**Required work:**
Go over the entries below line by line, copying each one that contains the word "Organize".

Stored dataset items

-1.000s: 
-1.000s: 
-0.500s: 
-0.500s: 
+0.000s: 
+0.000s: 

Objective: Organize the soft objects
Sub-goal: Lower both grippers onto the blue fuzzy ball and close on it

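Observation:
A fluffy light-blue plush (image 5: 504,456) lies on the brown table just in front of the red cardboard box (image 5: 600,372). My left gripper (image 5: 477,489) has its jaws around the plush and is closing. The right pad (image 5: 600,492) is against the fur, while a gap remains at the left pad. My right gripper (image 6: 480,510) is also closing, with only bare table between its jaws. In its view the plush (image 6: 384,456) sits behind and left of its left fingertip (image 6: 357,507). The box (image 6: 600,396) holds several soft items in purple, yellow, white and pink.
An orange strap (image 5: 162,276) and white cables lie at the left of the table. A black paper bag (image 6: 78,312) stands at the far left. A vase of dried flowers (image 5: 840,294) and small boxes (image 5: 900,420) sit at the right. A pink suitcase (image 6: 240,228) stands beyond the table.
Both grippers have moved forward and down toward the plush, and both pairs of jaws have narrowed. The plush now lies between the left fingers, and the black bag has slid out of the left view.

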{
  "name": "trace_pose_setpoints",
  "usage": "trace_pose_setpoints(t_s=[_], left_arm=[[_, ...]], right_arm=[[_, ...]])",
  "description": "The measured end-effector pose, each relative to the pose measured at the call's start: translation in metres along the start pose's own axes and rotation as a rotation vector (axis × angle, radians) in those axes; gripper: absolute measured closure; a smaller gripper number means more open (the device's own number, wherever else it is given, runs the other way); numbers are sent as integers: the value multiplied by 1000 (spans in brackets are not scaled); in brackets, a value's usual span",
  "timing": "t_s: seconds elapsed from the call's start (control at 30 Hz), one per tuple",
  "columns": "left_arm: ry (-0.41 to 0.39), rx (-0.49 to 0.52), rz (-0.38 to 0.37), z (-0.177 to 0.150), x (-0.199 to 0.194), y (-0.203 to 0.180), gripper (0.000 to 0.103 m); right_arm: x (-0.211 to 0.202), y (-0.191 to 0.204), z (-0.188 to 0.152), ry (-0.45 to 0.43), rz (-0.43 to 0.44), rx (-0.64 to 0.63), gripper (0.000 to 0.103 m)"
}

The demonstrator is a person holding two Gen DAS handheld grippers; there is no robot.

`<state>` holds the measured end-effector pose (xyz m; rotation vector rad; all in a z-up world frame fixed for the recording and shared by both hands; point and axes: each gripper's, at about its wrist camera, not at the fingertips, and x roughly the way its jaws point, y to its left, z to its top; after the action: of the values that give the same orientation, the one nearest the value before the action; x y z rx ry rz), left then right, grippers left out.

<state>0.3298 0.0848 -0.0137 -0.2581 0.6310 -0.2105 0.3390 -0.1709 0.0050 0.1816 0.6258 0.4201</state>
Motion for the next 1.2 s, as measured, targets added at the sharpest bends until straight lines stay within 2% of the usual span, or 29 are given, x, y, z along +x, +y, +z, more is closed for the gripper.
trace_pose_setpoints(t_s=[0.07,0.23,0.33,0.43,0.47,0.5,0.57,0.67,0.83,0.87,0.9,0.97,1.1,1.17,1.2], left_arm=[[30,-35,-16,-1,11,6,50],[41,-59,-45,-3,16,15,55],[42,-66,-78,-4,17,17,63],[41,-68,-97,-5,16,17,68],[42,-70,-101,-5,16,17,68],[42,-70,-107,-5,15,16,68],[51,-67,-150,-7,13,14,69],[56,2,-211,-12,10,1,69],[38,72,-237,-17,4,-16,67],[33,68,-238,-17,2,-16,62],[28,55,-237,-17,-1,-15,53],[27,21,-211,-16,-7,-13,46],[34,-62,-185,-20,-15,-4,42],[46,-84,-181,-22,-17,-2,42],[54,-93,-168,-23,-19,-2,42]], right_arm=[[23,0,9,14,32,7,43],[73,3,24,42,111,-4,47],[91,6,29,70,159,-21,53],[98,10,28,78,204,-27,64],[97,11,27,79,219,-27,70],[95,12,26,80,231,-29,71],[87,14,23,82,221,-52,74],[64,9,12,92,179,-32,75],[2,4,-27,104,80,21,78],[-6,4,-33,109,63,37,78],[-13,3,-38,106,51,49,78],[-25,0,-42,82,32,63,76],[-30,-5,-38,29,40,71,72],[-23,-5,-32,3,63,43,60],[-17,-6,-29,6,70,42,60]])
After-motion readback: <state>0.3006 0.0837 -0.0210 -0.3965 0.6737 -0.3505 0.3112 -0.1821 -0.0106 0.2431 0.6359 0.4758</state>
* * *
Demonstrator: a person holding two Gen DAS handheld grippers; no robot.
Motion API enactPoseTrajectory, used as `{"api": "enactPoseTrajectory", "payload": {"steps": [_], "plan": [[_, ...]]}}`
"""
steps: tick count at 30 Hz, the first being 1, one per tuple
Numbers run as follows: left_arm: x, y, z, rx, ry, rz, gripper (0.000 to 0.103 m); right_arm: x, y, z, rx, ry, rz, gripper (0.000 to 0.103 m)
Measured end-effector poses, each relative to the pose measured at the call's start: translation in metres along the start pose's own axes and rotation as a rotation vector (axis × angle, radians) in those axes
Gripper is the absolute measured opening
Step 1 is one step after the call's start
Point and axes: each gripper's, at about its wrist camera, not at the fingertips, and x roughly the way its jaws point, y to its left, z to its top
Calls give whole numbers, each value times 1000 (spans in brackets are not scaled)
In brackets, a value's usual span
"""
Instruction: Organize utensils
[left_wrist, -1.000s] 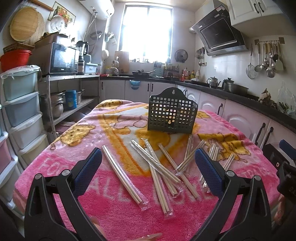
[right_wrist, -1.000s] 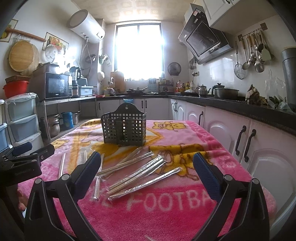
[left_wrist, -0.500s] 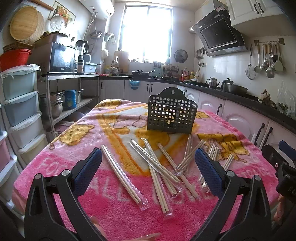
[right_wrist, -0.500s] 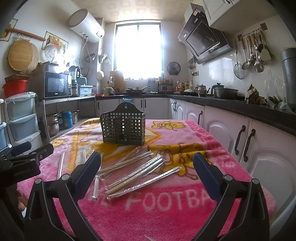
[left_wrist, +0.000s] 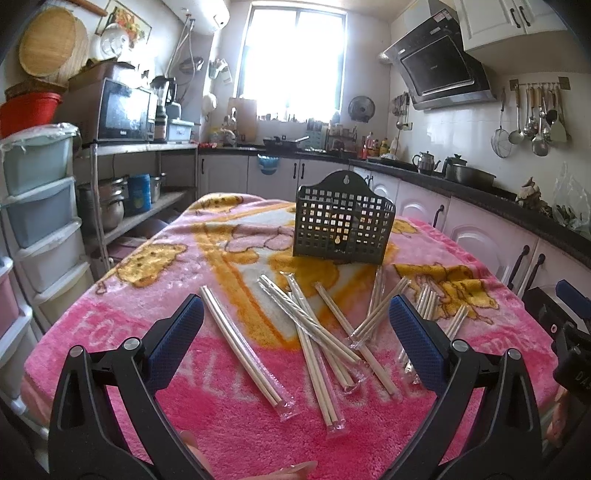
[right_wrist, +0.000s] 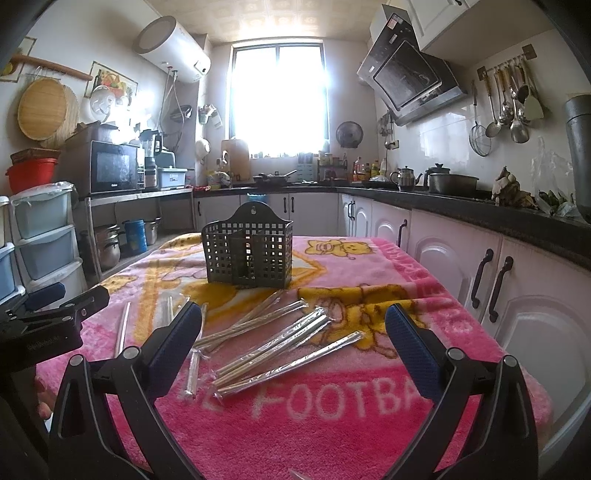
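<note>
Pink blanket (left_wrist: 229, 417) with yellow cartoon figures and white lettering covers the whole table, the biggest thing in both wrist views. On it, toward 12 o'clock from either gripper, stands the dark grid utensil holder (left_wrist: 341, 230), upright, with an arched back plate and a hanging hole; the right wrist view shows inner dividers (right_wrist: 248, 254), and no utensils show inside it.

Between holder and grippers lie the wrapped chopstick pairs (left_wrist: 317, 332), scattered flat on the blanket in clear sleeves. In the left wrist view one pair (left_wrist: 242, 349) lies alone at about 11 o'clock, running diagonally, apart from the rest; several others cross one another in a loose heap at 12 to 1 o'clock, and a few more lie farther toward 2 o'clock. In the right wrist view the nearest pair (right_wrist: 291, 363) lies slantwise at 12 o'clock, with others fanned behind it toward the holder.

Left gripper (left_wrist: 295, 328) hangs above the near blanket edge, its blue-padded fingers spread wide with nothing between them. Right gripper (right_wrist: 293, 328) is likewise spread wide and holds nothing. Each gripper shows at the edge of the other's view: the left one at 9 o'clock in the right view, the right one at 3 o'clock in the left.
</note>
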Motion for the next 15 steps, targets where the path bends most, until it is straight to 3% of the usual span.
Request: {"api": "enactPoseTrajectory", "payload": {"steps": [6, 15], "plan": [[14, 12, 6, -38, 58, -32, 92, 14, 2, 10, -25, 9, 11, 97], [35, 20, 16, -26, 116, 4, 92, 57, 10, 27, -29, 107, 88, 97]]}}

**Response to the task:**
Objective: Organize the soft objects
Instruction: Organize utensils

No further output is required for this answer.